● AIM OF THE EXERCISE
Could you filter the listing for lines with the word "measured" and return them?

● RECORDS
+++

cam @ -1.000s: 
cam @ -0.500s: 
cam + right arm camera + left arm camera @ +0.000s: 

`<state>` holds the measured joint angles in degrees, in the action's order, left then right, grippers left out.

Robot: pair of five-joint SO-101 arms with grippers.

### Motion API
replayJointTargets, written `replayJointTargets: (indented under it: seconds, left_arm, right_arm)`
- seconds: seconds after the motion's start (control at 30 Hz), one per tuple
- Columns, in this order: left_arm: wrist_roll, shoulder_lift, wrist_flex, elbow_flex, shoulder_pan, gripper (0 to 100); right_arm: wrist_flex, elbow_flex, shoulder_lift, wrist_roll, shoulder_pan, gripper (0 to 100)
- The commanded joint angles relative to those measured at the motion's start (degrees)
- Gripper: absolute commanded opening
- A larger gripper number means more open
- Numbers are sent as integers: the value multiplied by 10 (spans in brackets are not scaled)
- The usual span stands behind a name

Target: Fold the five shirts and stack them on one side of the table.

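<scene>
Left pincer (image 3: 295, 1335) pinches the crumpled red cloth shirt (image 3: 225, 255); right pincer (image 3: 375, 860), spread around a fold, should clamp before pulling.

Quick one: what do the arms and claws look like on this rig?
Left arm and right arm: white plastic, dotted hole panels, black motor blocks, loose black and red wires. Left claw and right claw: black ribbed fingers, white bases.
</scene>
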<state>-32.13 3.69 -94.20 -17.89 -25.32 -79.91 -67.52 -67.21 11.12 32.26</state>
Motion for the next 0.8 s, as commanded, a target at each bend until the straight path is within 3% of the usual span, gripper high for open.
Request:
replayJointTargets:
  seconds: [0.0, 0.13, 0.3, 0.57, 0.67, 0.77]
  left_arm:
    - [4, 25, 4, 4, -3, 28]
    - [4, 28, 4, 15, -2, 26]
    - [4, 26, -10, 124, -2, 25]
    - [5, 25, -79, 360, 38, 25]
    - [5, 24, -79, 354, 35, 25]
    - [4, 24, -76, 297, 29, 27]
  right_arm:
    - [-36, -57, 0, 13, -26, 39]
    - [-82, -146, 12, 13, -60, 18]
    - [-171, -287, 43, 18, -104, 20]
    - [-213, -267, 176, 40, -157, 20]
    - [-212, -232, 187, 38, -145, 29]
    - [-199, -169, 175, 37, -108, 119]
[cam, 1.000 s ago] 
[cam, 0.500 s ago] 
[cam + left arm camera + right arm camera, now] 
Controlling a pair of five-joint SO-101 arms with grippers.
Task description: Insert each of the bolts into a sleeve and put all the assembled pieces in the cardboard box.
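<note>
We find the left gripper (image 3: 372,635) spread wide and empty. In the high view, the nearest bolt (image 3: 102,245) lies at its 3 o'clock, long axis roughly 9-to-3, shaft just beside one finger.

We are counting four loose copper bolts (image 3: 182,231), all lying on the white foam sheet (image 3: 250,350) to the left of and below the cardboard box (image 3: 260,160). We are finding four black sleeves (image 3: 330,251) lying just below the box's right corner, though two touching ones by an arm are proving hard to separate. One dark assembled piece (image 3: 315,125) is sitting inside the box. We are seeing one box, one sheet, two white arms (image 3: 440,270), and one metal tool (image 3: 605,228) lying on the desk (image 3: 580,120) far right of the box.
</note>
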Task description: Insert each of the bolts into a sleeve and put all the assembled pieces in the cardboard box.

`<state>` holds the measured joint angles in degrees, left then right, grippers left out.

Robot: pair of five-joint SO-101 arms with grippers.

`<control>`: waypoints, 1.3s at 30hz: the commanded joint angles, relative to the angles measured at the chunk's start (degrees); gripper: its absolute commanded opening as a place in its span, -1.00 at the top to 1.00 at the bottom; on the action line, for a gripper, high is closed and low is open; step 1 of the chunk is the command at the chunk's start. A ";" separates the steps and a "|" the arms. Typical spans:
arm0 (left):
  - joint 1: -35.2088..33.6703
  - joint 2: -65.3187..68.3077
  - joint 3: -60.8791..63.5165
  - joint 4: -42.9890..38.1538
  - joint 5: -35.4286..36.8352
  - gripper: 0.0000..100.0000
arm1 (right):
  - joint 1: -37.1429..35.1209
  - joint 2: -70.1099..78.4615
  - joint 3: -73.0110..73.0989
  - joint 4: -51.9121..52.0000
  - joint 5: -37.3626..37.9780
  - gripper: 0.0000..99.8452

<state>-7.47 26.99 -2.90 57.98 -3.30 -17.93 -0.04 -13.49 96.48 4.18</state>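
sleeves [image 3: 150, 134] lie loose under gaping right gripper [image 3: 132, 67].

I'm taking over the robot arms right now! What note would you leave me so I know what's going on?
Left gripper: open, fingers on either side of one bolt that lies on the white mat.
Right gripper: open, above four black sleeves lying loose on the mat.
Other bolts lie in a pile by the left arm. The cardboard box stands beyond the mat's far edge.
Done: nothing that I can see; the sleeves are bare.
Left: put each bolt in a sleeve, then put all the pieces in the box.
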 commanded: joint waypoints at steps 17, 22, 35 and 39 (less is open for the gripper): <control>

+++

● TASK SOLUTION
`<state>` holds the measured joint angles in degrees, in the action's order, left then right, grippers left out.
- The commanded joint angles relative to those measured at the motion's start (degrees)
`<state>` holds the measured joint angles in degrees, left then right, grippers left out.
`<control>`: waypoints, 1.3s at 30hz: the commanded joint angles, relative to the angles measured at the chunk's start (degrees); gripper: its absolute commanded opening as a place in its span, -1.00 at the top to 1.00 at the bottom; on the action line, for a gripper, high is closed and low is open; step 1 of the chunk is the command at the chunk's start. A ";" separates the steps and a "|" the arms. Typical spans:

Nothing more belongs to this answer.